Problem details: In the records below, find the line containing "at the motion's" and the line containing "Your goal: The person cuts". Give again exactly those lines and every line between them, omitting the pictures.

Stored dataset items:
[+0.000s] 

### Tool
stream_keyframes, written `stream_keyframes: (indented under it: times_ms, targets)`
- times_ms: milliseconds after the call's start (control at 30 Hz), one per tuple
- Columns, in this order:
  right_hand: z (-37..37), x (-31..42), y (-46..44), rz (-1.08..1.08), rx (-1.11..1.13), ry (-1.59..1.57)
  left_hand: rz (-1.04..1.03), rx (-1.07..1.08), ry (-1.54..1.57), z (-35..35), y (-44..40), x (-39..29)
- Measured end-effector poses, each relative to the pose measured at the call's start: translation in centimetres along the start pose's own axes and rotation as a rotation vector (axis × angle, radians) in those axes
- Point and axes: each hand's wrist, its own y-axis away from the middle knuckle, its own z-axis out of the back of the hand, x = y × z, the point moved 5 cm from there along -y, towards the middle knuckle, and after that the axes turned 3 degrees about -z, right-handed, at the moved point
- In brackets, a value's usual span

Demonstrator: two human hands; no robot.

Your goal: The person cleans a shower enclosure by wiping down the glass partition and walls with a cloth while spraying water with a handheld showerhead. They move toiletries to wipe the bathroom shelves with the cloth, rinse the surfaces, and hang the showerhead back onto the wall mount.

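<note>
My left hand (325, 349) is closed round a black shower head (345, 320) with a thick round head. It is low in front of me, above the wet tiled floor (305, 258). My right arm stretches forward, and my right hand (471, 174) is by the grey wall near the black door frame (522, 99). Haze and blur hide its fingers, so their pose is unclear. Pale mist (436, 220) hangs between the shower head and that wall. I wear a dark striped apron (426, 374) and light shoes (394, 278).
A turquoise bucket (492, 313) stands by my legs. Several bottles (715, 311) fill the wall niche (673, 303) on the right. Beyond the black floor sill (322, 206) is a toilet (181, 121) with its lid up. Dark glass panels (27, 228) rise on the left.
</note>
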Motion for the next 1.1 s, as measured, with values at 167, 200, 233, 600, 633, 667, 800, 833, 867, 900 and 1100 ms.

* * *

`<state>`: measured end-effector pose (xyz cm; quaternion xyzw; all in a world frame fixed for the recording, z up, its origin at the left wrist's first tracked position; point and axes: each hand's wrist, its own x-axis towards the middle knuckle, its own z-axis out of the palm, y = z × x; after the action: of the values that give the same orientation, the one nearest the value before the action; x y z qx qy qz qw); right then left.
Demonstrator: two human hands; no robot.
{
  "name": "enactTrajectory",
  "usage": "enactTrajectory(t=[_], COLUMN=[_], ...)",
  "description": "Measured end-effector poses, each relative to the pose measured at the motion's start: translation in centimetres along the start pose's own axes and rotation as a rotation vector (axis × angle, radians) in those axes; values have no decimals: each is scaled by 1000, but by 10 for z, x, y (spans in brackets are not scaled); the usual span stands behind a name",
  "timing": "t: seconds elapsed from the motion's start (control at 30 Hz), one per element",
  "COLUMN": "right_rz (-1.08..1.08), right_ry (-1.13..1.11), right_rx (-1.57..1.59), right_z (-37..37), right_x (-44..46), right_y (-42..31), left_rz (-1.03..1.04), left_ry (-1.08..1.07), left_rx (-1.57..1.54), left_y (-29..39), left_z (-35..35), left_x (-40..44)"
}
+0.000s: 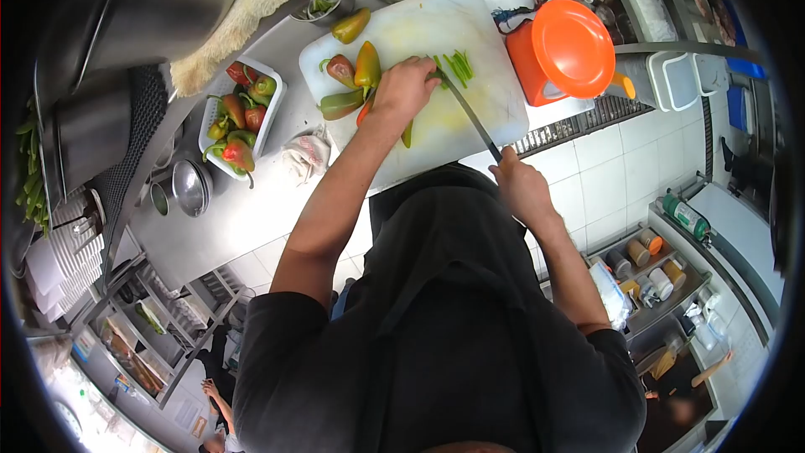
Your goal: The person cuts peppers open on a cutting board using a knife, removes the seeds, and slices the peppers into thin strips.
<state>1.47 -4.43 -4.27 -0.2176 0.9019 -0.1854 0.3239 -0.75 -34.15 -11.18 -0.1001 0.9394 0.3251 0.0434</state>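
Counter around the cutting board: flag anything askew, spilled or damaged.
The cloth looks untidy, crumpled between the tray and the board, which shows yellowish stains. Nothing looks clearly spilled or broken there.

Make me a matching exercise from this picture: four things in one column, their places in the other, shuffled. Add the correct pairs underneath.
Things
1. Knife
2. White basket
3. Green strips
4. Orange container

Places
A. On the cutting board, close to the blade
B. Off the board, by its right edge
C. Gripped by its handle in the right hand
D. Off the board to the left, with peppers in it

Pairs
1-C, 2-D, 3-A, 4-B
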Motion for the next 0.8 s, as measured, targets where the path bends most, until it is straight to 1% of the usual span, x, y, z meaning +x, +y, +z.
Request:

Response:
  "description": "Measured end-effector poses, each relative to the pose measured at the motion's start: translation in centimetres along the start pose's own axes and rotation as a rotation vector (axis × angle, radians) in those axes; values have no decimals: each is scaled by 1000, but by 10 for z, x, y (spans in brackets are not scaled); the usual span stands behind a name",
  "timing": "t: seconds elapsed from the motion's start (control at 30 Hz), one per element",
  "COLUMN": "right_rz (-1.08..1.08), right_ry (-1.13..1.11), right_rx (-1.57..1.59), right_z (-37..37), right_x (-44..46), right_y (-42..31), left_rz (-1.03..1.04), left_ry (-1.08..1.07), left_rx (-1.57..1.54), left_y (-29..39), left_z (-35..35), left_x (-40..44)"
}
+0.000s: 
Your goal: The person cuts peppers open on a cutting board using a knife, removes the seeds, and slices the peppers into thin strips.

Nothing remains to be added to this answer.